The line containing "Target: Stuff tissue" marks the end; copy exactly all lines from the start of the material up to and including it.
== Segment start ==
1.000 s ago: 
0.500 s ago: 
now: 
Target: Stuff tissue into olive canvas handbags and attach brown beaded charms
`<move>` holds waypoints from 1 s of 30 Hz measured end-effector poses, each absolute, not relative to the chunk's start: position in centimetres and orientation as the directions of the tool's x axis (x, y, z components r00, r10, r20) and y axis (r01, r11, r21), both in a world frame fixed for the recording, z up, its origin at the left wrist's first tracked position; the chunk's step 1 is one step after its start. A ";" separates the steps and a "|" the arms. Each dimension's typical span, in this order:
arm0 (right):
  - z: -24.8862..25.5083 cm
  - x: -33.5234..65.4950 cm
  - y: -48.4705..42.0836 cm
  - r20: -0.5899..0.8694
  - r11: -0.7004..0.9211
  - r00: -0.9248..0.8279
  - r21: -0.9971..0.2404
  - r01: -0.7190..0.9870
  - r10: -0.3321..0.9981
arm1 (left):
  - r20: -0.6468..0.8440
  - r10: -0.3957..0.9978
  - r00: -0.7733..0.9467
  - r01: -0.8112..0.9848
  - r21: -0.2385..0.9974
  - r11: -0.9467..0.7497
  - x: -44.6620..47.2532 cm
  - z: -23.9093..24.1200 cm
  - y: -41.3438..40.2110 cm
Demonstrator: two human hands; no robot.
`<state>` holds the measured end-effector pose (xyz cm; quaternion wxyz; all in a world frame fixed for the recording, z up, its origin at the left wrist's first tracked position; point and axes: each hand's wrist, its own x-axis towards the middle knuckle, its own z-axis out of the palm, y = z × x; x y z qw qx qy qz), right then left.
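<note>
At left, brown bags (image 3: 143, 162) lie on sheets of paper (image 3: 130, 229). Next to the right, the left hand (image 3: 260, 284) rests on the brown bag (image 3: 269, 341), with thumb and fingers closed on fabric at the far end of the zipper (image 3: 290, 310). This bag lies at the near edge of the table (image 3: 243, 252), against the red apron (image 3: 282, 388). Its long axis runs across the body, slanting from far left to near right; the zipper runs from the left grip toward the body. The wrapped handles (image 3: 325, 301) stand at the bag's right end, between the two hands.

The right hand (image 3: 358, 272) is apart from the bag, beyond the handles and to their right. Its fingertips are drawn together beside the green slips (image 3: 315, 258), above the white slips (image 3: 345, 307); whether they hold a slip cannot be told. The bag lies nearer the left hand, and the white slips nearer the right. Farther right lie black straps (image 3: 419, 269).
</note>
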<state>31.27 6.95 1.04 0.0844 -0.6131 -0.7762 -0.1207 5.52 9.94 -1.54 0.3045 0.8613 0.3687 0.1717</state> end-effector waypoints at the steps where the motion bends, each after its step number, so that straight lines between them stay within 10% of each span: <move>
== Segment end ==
# [Answer to this exercise]
1.000 s ago: 
0.500 s ago: 
now: 
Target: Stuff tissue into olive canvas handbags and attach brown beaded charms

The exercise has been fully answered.